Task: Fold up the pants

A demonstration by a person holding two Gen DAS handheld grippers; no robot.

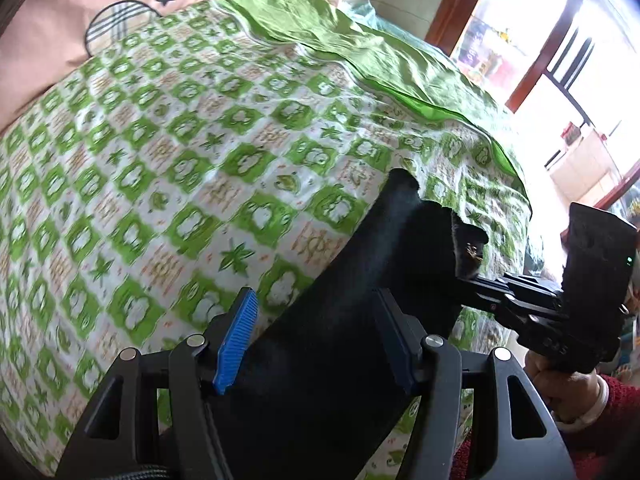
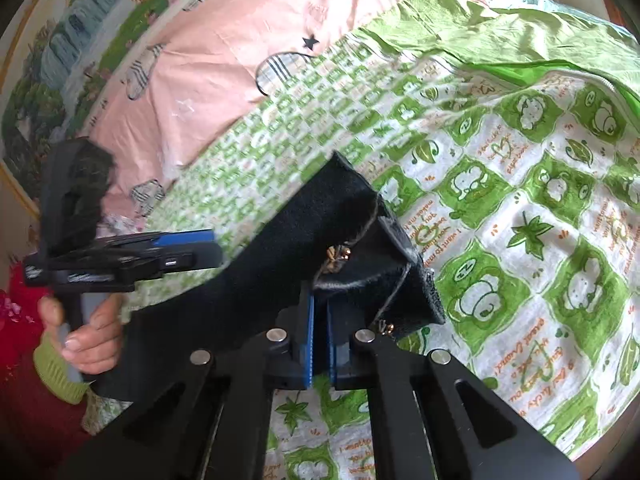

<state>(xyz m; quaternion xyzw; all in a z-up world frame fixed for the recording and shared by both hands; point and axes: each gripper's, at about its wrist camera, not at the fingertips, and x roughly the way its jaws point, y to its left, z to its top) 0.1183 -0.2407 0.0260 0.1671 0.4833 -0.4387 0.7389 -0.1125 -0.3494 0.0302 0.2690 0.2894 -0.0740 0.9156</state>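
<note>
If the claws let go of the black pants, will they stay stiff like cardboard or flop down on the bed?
Probably flop. The black pants sag and crease between the right claw and the left claw, so they look soft. The fuzzy cloth likely grips the pads rather than sliding. They seem light: two small pinches hold them above the green bedspread.

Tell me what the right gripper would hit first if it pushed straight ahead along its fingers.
The right gripper is shut on the black pants, so that fabric moves with it. Beyond it, probably the green-patterned bedspread, though depth is unclear.
</note>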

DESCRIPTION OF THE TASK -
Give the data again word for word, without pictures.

ANSWER AREA -
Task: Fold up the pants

A demonstration by a person holding two Gen DAS handheld grippers; no robot.


<state>(xyz m; quaternion xyzw; all in a z-up world frame fixed for the recording and shared by both hands; point and axes: each gripper's, at about its wrist camera, not at the fingertips, and x roughly the way its jaws point, y to its left, z to its top) 0.1183 -0.2407 0.0260 0.1671 0.4833 -0.4387 0.7389 -0.1125 -0.3494 0.0302 0.2690 0.2894 -0.0740 0.9156</state>
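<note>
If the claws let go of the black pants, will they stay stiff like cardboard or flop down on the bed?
Probably flop. The black pants sag and crease between the right claw and the left claw, so they look soft. The fuzzy cloth likely grips the pads rather than sliding. They seem light: two small pinches hold them above the green bedspread.

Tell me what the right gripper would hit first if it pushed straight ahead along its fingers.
The right gripper is shut on the black pants, so that fabric moves with it. Beyond it, probably the green-patterned bedspread, though depth is unclear.
</note>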

That finishes the answer to the exercise.